# [Exercise]
In the copy, every line of the material that follows must appear exactly, and no pictures should.

# [Raw data]

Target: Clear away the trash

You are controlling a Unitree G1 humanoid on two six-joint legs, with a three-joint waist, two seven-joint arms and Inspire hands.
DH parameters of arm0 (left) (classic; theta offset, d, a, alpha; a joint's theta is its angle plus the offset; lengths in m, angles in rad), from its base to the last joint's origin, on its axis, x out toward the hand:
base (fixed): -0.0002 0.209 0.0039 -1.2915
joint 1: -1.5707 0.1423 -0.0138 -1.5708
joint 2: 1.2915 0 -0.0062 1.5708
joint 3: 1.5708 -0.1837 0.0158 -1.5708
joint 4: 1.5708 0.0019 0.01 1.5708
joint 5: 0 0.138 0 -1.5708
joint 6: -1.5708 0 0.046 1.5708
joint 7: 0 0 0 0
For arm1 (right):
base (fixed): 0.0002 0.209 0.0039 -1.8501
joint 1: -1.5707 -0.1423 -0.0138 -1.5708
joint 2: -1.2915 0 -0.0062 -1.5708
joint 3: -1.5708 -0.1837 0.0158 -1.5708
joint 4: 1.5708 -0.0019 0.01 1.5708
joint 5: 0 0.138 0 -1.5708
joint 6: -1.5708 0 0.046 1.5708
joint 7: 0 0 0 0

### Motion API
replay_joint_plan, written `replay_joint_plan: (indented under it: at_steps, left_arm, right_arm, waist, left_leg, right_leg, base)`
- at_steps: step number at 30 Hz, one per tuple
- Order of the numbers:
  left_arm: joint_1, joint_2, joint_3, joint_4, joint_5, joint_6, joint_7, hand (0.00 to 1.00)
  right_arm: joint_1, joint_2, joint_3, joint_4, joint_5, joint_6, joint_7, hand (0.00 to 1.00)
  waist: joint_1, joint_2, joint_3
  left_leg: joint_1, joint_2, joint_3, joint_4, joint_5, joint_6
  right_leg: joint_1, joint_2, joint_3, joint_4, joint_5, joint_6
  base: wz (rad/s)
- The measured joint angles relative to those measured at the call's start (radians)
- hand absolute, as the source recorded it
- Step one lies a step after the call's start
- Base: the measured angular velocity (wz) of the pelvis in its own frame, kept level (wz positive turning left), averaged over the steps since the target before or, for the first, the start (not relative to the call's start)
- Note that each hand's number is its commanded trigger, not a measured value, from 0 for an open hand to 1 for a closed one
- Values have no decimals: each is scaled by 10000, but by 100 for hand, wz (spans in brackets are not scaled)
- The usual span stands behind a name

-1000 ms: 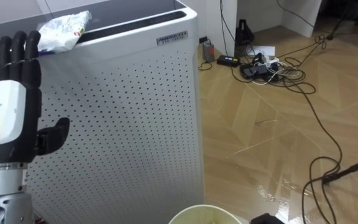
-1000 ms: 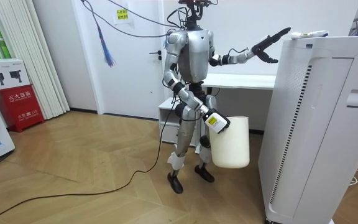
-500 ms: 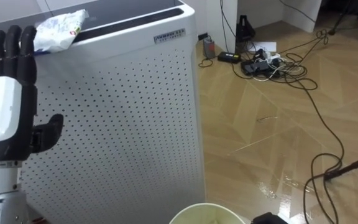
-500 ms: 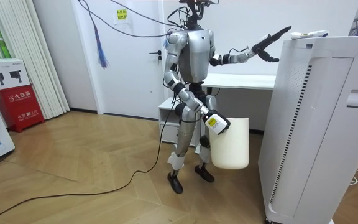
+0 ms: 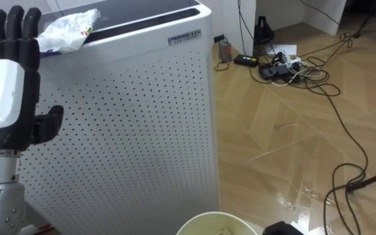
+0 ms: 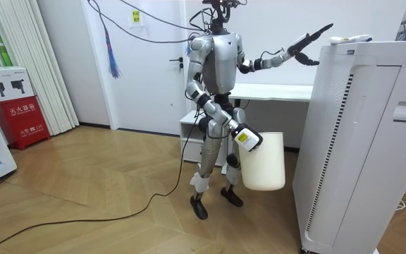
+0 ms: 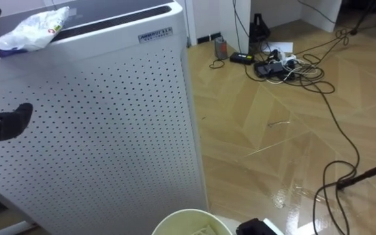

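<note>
**A:** What does the room view add?

**B:** The stance. The robot stands upright on the wooden floor beside a tall white air purifier [image 6: 361, 141], with a table [image 6: 270, 92] behind it. Its right hand [image 6: 245, 139] is low at its hip, at the rim of a white bin [image 6: 265, 162] that hangs there. Whether that hand grips the rim I cannot tell.

**A:** And the eye views?

**B:** They look down the purifier's perforated front, with the bin's rim at the bottom edge. A tangle of cables [image 5: 286, 65] lies on the floor, far off to the right of the raised hand.

**A:** The raised one is the left hand?

**B:** Yes. The left hand [image 5: 5, 85] is up at the purifier's top edge with its back to the camera. Its fingers [image 5: 15, 26] are straight and together and the thumb is out to the side, so it is open and holds nothing.

**A:** Where's the garbage?

**B:** A crumpled white wrapper [image 5: 67, 31] lies on top of the purifier, just past the fingertips and to their right. In the room view the outstretched left hand sits slightly above the top, just short of the wrapper and apart from it
</note>
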Motion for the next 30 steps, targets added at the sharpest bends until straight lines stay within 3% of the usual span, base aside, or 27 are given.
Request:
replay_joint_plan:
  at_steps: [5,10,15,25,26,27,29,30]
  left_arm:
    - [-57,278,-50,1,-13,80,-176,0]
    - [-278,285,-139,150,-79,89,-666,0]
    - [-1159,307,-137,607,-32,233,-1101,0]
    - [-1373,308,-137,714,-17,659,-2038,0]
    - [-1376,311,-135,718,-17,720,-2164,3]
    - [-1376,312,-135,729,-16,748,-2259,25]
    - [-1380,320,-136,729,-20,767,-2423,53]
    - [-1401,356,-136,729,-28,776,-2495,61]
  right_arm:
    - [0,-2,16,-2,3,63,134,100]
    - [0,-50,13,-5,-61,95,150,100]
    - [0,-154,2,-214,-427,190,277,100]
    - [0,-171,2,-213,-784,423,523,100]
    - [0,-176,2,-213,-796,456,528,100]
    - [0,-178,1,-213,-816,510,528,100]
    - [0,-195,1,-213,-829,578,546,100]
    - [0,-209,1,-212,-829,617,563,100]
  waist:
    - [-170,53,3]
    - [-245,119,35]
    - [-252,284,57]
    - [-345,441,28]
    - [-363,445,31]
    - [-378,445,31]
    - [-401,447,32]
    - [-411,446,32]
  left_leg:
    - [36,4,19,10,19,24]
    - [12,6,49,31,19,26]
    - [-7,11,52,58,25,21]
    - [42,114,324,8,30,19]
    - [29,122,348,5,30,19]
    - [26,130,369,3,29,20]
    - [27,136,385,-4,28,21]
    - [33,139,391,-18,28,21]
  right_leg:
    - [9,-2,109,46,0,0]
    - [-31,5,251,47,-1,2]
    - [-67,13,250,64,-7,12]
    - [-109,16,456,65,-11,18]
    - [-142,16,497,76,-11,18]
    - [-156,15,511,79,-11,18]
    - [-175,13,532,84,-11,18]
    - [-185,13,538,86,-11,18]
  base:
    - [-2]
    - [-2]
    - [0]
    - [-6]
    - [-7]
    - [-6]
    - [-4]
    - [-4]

# [Answer box]
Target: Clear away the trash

You are controlling a Unitree G1 humanoid on two six-joint legs, with a three-joint waist, two seven-joint arms and Inspire hands.
DH parameters of arm0 (left) (classic; theta offset, d, a, alpha; a joint's theta is its angle plus the offset; lengths in m, angles in rad), from its base to the last joint's origin, on its axis, x out toward the hand:
base (fixed): -0.0002 0.209 0.0039 -1.2915
joint 1: -1.5707 0.1423 -0.0138 -1.5708
joint 2: 1.2915 0 -0.0062 1.5708
joint 3: 1.5708 -0.1837 0.0158 -1.5708
joint 4: 1.5708 0.0019 0.01 1.5708
joint 5: 0 0.138 0 -1.5708
joint 6: -1.5708 0 0.046 1.5708
joint 7: 0 0 0 0
For arm1 (right):
base (fixed): 0.0002 0.209 0.0039 -1.8501
joint 1: -1.5707 -0.1423 -0.0138 -1.5708
joint 2: -1.2915 0 -0.0062 -1.5708
joint 3: -1.5708 -0.1837 0.0158 -1.5708
joint 4: 1.5708 -0.0019 0.01 1.5708
joint 5: 0 0.138 0 -1.5708
joint 6: -1.5708 0 0.046 1.5708
joint 7: 0 0 0 0

### Motion API
replay_joint_plan, written `replay_joint_plan: (indented under it: at_steps, left_arm, right_arm, waist, left_leg, right_leg, base)`
- at_steps: step number at 30 Hz, one per tuple
- Order of the numbers:
  left_arm: joint_1, joint_2, joint_3, joint_4, joint_5, joint_6, joint_7, hand (0.00 to 1.00)
  right_arm: joint_1, joint_2, joint_3, joint_4, joint_5, joint_6, joint_7, hand (0.00 to 1.00)
  waist: joint_1, joint_2, joint_3
  left_leg: joint_1, joint_2, joint_3, joint_4, joint_5, joint_6
  right_leg: joint_1, joint_2, joint_3, joint_4, joint_5, joint_6
  base: wz (rad/s)
- The measured joint angles relative to those measured at the call's start (radians)
- hand absolute, as the source recorded it
- Step one lies a step after the call's start
- Base: the measured angular velocity (wz) of the pelvis in its own frame, kept level (wz positive turning left), averaged over the steps since the target before or, for the first, the start (not relative to the call's start)
- Note that each hand's number is its commanded trigger, not a measured value, from 0 for an open hand to 1 for a closed one
- Values have no decimals: each is scaled by 10000, but by 100 for hand, wz (spans in brackets are not scaled)
- The usual span stands behind a name

-1000 ms: 
-1000 ms: 
-500 ms: 
-500 ms: 
+0 ms: 
+0 ms: 
+0 ms: 

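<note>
**A:** What does the room view add?

**B:** The stance. The robot stands upright on the wooden floor beside a tall white air purifier [image 6: 361, 141], with a table [image 6: 270, 92] behind it. Its right hand [image 6: 245, 139] is low at its hip, at the rim of a white bin [image 6: 265, 162] that hangs there. Whether that hand grips the rim I cannot tell.

**A:** And the eye views?

**B:** They look down the purifier's perforated front, with the bin's rim at the bottom edge. A tangle of cables [image 5: 286, 65] lies on the floor, far off to the right of the raised hand.

**A:** The raised one is the left hand?

**B:** Yes. The left hand [image 5: 5, 85] is up at the purifier's top edge with its back to the camera. Its fingers [image 5: 15, 26] are straight and together and the thumb is out to the side, so it is open and holds nothing.

**A:** Where's the garbage?

**B:** A crumpled white wrapper [image 5: 67, 31] lies on top of the purifier, just past the fingertips and to their right. In the room view the outstretched left hand sits slightly above the top, just short of the wrapper and apart from it
</note>
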Motion for the next 30 steps, targets added at the sharpest bends until straight lines stay within 3% of the usual span, base aside, or 27 are given.
Request:
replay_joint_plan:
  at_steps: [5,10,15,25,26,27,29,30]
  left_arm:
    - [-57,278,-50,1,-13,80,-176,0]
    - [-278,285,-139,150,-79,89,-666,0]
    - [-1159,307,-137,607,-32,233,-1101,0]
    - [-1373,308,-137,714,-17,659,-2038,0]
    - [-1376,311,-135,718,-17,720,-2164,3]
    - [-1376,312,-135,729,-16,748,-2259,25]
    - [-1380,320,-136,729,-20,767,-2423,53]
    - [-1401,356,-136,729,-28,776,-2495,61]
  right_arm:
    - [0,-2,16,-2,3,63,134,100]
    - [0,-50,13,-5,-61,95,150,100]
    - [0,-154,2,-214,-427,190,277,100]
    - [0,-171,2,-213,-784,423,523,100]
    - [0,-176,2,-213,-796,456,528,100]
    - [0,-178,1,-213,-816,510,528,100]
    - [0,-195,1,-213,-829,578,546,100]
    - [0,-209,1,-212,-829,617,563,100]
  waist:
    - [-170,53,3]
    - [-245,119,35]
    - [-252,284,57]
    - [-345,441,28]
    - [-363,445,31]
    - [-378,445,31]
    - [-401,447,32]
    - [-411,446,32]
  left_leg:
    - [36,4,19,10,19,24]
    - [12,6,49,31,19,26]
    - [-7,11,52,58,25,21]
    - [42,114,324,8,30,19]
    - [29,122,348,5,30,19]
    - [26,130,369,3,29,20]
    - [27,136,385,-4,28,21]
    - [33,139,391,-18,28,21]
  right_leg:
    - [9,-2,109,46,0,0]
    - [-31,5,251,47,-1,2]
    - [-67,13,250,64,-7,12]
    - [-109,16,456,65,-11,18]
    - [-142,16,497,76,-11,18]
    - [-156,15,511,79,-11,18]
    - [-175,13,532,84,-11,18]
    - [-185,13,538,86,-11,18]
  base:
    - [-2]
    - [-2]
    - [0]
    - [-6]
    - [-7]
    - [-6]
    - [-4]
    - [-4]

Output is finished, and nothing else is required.